L’Arci intende rafforzare le relazioni che si sono andate costruendo in questi mesi con ANPI e CGIL, sia nella promozione dell’attualità della nostra Costituzione, sia nel confronto ancora una volta sul merito e sui contenuti che queste organizzazioni intendono portare avanti, sull’attuazione dei principi contenuti nella prima parte della Carta e l’affermazione dei diritti. Non consentiremo a nessuno di appropriarsi del nostro no, che è stato un no progressista, non conservativo, un no che abbiamo ribadito deve aiutare a far crescere la democrazia e la giustizia sociale.
La verità è che questo voto difende un testo, quello della nostra Costituzione, che è fatto di principi di libertà, di giustizia sociale, di lotta alla disuguaglianza. Crediamo che, ancor di più oggi, la questione stia nella differenza tra un pensiero rassicurante, breve, di corto respiro, facente leva sul predominio emotivo e un pensiero emancipativo, trasformativo, ragionevole e meditato nella costante tessitura di relazioni sociali e confronto. Insomma nella differenza tra pensiero conservativo e pensiero progressista.
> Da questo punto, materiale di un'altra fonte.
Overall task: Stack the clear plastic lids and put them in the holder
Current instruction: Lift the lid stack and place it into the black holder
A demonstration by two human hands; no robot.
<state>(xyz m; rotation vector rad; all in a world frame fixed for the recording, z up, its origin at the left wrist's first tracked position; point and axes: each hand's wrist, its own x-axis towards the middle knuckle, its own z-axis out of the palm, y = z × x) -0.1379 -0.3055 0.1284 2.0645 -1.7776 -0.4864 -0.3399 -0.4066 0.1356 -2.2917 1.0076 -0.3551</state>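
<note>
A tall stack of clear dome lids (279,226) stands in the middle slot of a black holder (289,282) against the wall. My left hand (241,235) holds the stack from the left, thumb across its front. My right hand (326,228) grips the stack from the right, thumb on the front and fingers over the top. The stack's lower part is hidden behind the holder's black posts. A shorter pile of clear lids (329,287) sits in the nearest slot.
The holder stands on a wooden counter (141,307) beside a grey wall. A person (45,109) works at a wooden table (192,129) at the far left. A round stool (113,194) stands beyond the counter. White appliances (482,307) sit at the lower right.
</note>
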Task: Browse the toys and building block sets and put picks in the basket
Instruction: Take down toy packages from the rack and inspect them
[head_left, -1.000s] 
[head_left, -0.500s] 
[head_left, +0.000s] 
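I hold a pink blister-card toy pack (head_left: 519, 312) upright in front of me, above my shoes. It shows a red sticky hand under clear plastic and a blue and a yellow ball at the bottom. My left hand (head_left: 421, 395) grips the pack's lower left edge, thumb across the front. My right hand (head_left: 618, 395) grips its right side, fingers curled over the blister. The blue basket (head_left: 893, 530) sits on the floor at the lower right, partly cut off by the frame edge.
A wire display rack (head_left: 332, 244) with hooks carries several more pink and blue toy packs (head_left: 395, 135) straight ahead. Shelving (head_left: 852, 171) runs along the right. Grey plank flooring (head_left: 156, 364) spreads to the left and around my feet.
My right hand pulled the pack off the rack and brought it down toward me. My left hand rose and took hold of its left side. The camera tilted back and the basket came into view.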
Un referendum, spesso giocato comunicativamente anche in un’ottica anti-casta, consegna all’Italia un esito forse contrario: della politica ci si può e ci si vuole interessare. Questo risultato referendario, anziché perpetuare le divisioni e le lacerazioni che hanno caratterizzato questi mesi, deve essere invece, l’occasione per riaprire una nuova stagione, che, allargando e non restringendo gli spazi di democrazia partecipativa, ricostruisca quel legame tra la società e la politica della sinistra, che in questi anni si è allentato. Anche rivalutando in chiave positiva il ruolo di intermediazione dei corpi sociali organizzati, oggi alla prova dell’importante riforma del Terzo Settore.
Rivendichiamo infatti la necessità che il paese si interroghi e si spenda soprattutto nella promozione del civismo e della partecipazione e non releghi l’argomento al solo controllo normativo. Siamo certi che la domanda di partecipazione fin qui espressa con il voto referendario non debba restare inevasa, ma debba essere colta nella sua intera portata. Giovani e periferie si sono nuovamente avvicinati alla politica e non debbono essere lasciati alla conquista delle forze retrive e divisive. Lì si gioca il futuro e la crescita del nostro paese.
Più cultura, più socialità, più partecipazione, più giustizia sociale, più accoglienza e più impegno sono senza dubbio lo spazio da conquistare da parte di tutte e tutti.
Siamo sicuri che l’Italia, anche attraverso la presenza di tante organizzazioni della società civile come la nostra, saprà ritrovare quella forza e quella coesione che la nostra stessa Carta costituzionale ci ha fornito in questi decenni per affrontare prove e avvenimenti gravi e pericolosi.